CEUS is a relatively new imaging modality, which is still evolving. One of the most interesting applications is the possibility of performing tumor characterization and local and liver staging with one single bolus injection of contrast medium. The pancreatic lesion can be studied in the arterial, pancreatic, and venous phases after injection, thus providing characterization according to its perfusion patterns, and local staging thanks to the optimal visualization of the contrast medium–filled vessels. After this phase, examination of the liver can be performed. The sinusoidal phase of enhancement, 120 s after bolus injection, is the best one for the detection of metastatic liver lesions [55]. Therefore, as abdominal staging is, as a rule, the most important staging workup for pancreatic tumors before surgery [56], CEUS can provide the information needed to decide whether a patient is a candidate for surgery (Fig. 13).

Fig. 13.

Liver metastatic pancreatic adenocarcinoma.

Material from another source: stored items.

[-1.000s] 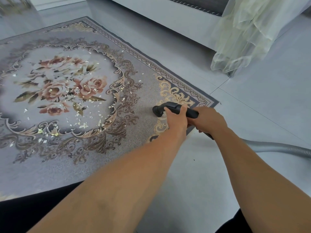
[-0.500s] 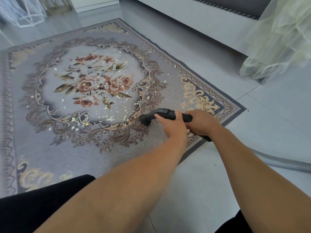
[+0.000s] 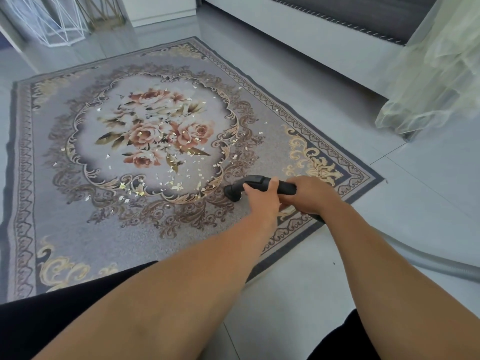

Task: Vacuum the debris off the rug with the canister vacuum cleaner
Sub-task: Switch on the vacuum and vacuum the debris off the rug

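Observation:
A grey floral rug [image 3: 85,229] lies on the tiled floor, with several small pale and gold debris flakes [image 3: 176,187] scattered over its rose medallion and lower border. The black vacuum nozzle [image 3: 235,191] touches the rug just right of the flakes. My left hand [image 3: 262,197] grips the black handle near the nozzle. My right hand [image 3: 310,194] holds the handle further back. The grey hose [image 3: 428,266] trails off to the right across the floor. The canister is out of view.
A grey sofa base [image 3: 324,40] runs along the back right, with a sheer pale curtain [image 3: 436,81] pooling on the floor beside it. White wire stands [image 3: 54,24] sit at the back left. My dark-clothed knees fill the bottom edge.
The nozzle has moved left along the rug from its right corner toward the debris, both hands travelling with it. The view has shifted, showing more of the rug.

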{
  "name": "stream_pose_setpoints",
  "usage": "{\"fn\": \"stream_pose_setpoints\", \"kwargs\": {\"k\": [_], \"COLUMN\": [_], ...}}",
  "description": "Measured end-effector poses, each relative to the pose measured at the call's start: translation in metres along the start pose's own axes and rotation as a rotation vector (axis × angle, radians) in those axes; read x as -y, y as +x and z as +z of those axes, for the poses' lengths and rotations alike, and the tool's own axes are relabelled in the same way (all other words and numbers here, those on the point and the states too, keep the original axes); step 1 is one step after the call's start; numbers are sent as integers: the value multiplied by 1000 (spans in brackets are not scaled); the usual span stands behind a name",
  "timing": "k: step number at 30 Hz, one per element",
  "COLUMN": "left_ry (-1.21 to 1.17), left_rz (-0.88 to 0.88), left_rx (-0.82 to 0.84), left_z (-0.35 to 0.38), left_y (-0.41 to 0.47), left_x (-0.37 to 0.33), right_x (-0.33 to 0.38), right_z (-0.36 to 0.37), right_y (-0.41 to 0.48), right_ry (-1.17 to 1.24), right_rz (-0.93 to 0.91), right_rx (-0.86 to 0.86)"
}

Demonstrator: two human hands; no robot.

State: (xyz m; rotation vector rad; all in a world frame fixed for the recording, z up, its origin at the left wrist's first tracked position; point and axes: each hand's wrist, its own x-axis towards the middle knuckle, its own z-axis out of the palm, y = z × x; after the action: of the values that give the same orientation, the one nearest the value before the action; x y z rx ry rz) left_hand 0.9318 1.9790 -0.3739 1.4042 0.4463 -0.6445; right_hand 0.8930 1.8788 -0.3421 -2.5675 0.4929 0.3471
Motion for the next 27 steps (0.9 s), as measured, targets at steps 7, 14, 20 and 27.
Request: {"fn": "stream_pose_setpoints", "kwargs": {"k": [7, 14, 20, 27], "left_ry": [73, 74, 61, 49], "left_rz": [-58, -41, -40, -56], "left_rx": [16, 6, -82, -86], "left_z": [-25, -44, -60, -86], "left_y": [44, 5, -2, -7], "left_x": [5, -24, -43, -37], "right_x": [20, 53, 85, 88], "right_z": [21, 23, 28, 34], "right_y": [-5, -9, -3, -13], "right_ry": [1, -35, -109, -68], "right_rz": [40, 137, 60, -131], "right_rx": [-15, -18, -8, 44]}}
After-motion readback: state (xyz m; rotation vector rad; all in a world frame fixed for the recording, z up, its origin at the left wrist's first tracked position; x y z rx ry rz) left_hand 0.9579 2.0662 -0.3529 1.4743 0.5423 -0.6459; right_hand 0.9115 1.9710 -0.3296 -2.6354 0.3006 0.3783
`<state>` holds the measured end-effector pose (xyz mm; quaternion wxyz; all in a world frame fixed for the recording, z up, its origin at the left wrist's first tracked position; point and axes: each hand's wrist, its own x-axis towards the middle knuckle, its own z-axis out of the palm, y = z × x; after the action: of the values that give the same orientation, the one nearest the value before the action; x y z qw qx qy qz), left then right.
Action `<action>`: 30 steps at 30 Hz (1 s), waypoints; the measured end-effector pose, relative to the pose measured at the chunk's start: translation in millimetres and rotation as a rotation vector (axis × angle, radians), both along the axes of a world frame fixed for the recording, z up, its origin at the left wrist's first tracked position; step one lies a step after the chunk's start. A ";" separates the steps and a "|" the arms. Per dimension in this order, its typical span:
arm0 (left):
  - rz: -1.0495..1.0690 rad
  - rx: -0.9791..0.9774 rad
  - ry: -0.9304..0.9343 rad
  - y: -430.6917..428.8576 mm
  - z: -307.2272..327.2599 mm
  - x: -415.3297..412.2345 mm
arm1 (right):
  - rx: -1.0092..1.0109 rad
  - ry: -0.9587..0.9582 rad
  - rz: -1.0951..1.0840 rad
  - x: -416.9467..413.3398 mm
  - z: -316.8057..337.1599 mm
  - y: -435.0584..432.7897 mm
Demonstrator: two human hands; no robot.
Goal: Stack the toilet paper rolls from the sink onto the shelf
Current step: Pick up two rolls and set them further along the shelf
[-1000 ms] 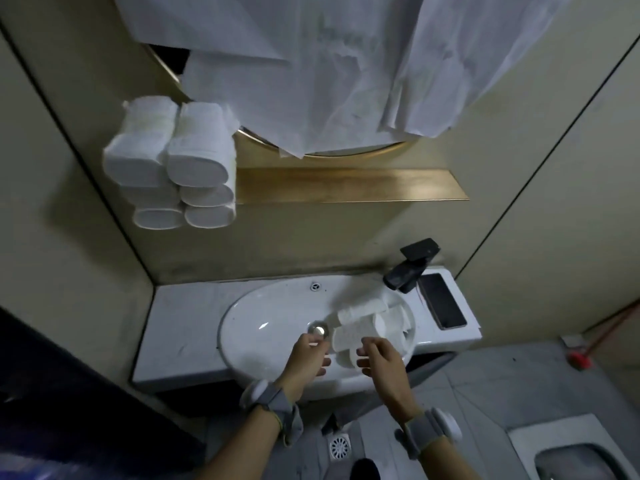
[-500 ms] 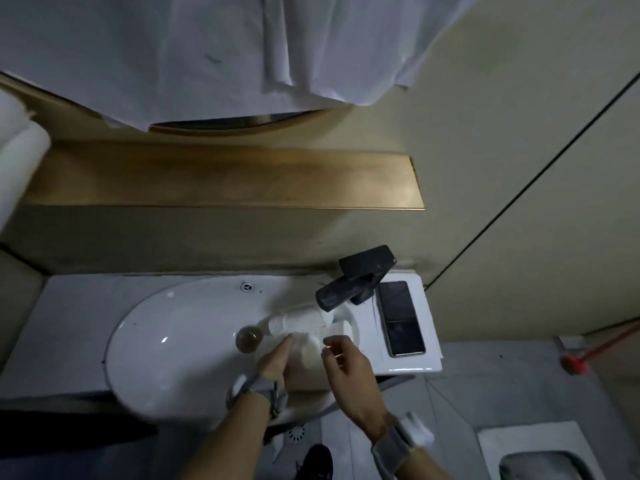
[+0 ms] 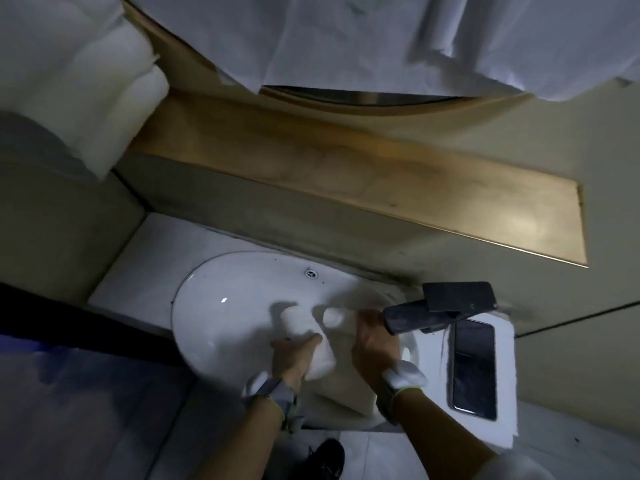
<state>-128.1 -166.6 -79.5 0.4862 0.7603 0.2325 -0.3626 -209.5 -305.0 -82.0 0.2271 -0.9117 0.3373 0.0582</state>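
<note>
In the white sink (image 3: 211, 306), my left hand (image 3: 294, 356) is wrapped around a white toilet paper roll (image 3: 320, 362) that lies tilted in the basin. My right hand (image 3: 374, 341) is closed over a second roll (image 3: 333, 317), whose round end pokes out to the left of my fingers. Any other rolls are hidden under my hands. The golden shelf (image 3: 381, 188) runs across the wall above the sink. A blurred stack of white rolls (image 3: 86, 98) sits at its left end.
A black faucet (image 3: 443, 306) juts over the basin's right side, just above my right hand. A dark phone (image 3: 474, 368) lies on the white counter to the right. White paper sheets (image 3: 346, 36) hang over the round mirror above the shelf.
The view has swung left and tilted, bringing the stacked rolls back into sight. Both hands have closed onto rolls in the basin, the right one reaching further in under the faucet.
</note>
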 end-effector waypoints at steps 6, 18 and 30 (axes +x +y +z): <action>0.032 -0.125 -0.106 27.7 27.8 14.3 | -0.377 0.273 0.227 3.7 12.7 0.1; 0.031 -0.473 -0.136 67.6 97.1 19.7 | 0.735 -0.385 -0.443 -4.5 103.7 80.6; -0.248 -0.769 -0.313 91.3 199.6 -0.8 | 1.079 -0.872 -0.611 -27.8 222.7 119.7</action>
<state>-128.9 -75.2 120.1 0.7164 0.5918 -0.0892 -0.3587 -237.3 -185.3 140.7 0.7606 -0.4805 0.3792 -0.2163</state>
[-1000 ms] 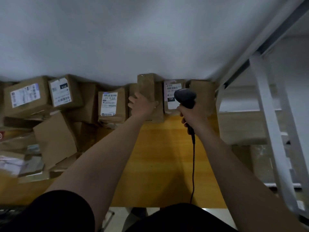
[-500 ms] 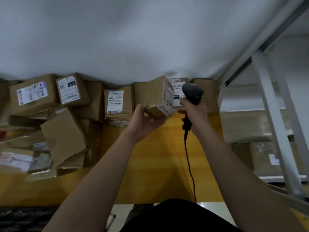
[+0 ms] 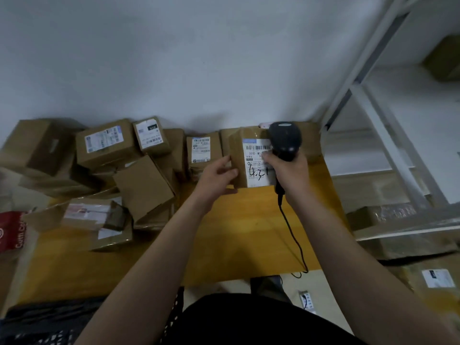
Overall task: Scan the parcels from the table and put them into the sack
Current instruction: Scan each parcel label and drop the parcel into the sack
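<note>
1. Parcel (image 3: 236,155): a rectangular brown cardboard box with glossy clear tape shining across its top. A white paper label (image 3: 257,168) faces me, with a barcode along its top edge and black handwritten figures lower down.
2. My left hand (image 3: 216,178) grips the parcel's left side, fingers curled against the cardboard and thumb at the lower front edge. The box sits between my two hands, lifted over the far part of the table (image 3: 236,232).
3. My right hand (image 3: 290,170) is wrapped round the handle of a barcode scanner (image 3: 285,141) of matte black plastic with a rounded head. The head overlaps the label's upper right corner; I cannot tell whether it touches.
4. A thin black cable (image 3: 292,230) runs from under my right hand toward me over the smooth yellow tabletop and loops past its near edge.
5. Left of my left hand is a heap of cardboard parcels (image 3: 107,143). Several carry white labels, one plain box is tilted, and one is wrapped in clear film.
6. Hidden or unclear:
   - The label's right edge is behind the scanner and my right fingers.
   - Its small print is too blurred to read.
   - A red packet (image 3: 11,231) is cut off at the far left.
   - A dark mesh-like object (image 3: 37,319) below my left forearm is cropped, and I cannot identify it.
7. Right of my right hand stands a white metal rack (image 3: 388,135).
</note>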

A US: no lesion was visible in the liver during the conventional US examination in a patient with pancreatic body ductal adenocarcinoma. B CEUS: a hypoechoic solid metastatic lesion (arrow) was detected in the left lobe of the liver during the sinusoidal phase (120 s after injection) of CEUS.

While characterization and staging in a single examination are now widely used and recognized as feasible, other new trends must be further developed before they can be used. One very promising possibility is the use of CEUS enhancement as a prognostic factor, both in the diagnostic workup and in the follow-up of patients, thanks to its correlation with pathologic features. Another very interesting possibility, still in the first phases of study, is using MBs as a vehicle for targeted therapies [57–59].